:: Assignment ::
Your reply should be the whole listing, copied exactly, with the pictures left out.

** Information supplied follows **

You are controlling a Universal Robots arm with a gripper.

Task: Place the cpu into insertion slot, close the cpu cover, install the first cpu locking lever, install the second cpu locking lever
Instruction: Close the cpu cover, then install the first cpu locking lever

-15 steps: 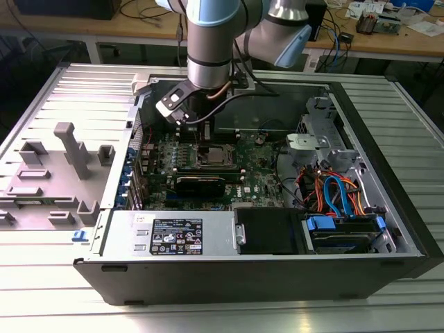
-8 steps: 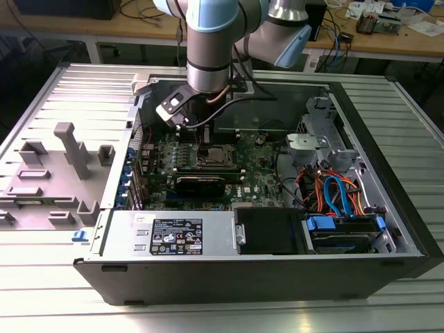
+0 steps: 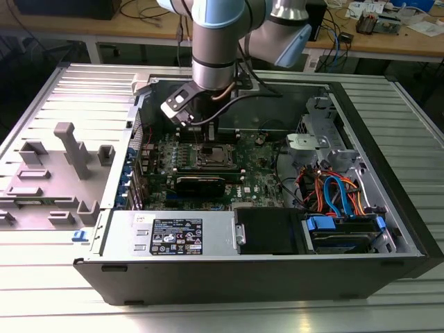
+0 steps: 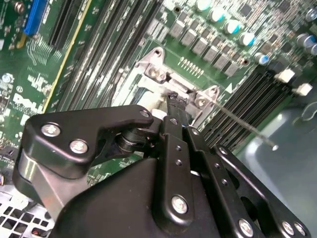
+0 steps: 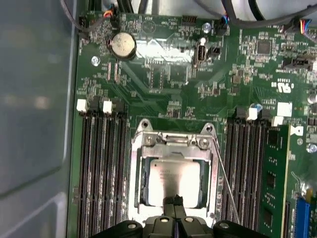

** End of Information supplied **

:: Exercise response ::
You are controlling a Universal Robots arm with a gripper.

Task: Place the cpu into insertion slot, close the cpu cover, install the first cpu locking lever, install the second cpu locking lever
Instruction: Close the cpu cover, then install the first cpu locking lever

-15 steps: 
-8 steps: 
+0 steps: 
+0 steps: 
+0 steps: 

Nothing more remains in this exercise.